As I said previously, there’s much to love about the Captain and I hope to someday handle the other members of the Time Hill Collection. The gripes that I
have had and that others may have are paltry. On top of all the other strong points this watch has to offer is one more faithful connection to the heritage of American watchmaking. Rick has recently partnered with Jordan Ficklin, a master watchmaker and former Executive Director of the American Watchmakers-Clockmakers Institute, who is now Cincinnati Watch Company’s in-house watchmaker and who is now assembling all the watches in the Time Hill Collection (and other releases going forward) in house in Cincinnati. That is a hallmark of dedication to quality and heritage that is seldom found among microbrands, even those with strong connections to American watchmaking tradition.
My experience with the Captain, with the Cincinnati Watch Company, and with Rick Bell have all been great. If you’re looking for your first microbrand piece, if you’re already hip to the microbrand scene, or if you’re just looking for a great timepiece, then visit Cincinnati Watch Company’s site. You won’t be disappointed.
Oh, and I ended up buying their pilot watch. Damn you, Mike Razak (also, thank you).
Henry is a scholarly watch nerd based out of northern New Jersey. He works as a professor of composition and creative writing by day and a fiction writer by night. Both his academic and creative work have given him insight on design and rhetoric and his fiction writing background influences his humorous, narrative take on watch reviews. His watch collecting habits tend to lean toward vintage, but he never shies away from unique and interesting new pieces. Henry is also an avid musician, record collector, whiskey aficionado, serial hobbyist, and all-around enthusiast.
5 thoughts on “Cincinnati Watch Company’s “Captain” Gives a Nod to American Watchmaking’s Heyday and to its Future”

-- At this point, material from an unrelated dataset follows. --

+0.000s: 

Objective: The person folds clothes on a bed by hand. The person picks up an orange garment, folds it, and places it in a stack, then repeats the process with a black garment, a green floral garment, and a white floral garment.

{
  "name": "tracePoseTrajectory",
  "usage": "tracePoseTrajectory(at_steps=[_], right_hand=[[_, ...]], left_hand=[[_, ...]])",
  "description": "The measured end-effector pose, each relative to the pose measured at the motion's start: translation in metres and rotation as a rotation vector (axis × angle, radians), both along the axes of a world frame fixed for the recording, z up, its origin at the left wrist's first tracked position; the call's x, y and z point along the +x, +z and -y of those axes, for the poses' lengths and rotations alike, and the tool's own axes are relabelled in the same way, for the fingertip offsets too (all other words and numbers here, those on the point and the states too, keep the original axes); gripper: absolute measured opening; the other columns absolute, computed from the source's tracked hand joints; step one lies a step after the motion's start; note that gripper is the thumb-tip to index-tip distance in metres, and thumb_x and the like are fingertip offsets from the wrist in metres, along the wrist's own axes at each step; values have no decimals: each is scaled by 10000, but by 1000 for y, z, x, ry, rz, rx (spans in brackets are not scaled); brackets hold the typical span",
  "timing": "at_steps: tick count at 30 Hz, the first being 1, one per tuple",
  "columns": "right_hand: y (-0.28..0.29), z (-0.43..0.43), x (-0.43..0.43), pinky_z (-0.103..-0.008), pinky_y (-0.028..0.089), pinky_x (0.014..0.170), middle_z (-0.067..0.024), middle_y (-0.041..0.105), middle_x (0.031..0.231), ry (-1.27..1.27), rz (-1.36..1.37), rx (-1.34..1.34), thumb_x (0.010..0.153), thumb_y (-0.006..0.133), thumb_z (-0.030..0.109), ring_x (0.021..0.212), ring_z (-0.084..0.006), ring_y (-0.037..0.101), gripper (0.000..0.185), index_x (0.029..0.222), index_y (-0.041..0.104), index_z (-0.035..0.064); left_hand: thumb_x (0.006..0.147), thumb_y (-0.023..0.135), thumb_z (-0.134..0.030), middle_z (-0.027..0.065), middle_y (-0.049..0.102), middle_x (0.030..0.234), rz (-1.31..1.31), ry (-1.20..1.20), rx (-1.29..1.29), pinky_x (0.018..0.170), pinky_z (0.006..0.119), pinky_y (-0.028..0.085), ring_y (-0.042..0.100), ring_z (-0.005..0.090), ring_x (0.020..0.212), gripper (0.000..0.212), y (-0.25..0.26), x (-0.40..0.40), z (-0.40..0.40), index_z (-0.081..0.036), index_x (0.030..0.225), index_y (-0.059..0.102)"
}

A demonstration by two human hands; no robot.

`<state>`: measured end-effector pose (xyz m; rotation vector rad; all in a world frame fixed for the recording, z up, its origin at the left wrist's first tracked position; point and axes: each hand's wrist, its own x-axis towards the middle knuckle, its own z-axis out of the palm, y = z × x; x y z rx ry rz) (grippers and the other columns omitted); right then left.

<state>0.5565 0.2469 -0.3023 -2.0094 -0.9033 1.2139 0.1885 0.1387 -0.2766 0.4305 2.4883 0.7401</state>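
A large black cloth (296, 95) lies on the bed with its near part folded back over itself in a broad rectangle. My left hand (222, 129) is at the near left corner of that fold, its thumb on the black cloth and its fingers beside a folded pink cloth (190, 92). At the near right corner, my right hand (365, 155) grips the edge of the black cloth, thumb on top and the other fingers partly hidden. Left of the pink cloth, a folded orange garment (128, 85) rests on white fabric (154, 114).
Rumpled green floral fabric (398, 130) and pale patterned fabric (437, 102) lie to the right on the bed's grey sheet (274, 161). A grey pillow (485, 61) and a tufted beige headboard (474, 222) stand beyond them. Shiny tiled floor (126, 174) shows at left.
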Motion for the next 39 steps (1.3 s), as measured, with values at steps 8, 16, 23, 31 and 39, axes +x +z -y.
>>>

I’m digging the whole aesthetic of the Captain. How do you feel this watch would wear on a small, ladies wrist?
What leather straps did you use in the photo? They’re beautiful.
36mm is a great size. And I have 7.75 inch wrists. It seems that fewer and fewer people in 20222 are aware of the joy of a watch that disappears on your wrist. And legibility is not compromised by the size. The most legible watch I own is a 36mm “Eichi II” by Citizen.
I very much like this watch. I can’t fault it, although I also can’t find a price in the review.
P. S. the movement is NOT “top grade”.
But it is perfectly adequate.
Their website shows current prices. I paid $325 in Dec. 2022. As far as “disappearing on the wrist,” even at 36mm, it really doesn’t on mine, although maybe it would be different on yours at 7.75 in. The case design and those big lugs give it real presence, even with a leather strap.
Like Jim above, I’d love to know what leather strap you have on the Captains in the photos. I just bought the watch a month or so ago and would love it in that strap. Thanks.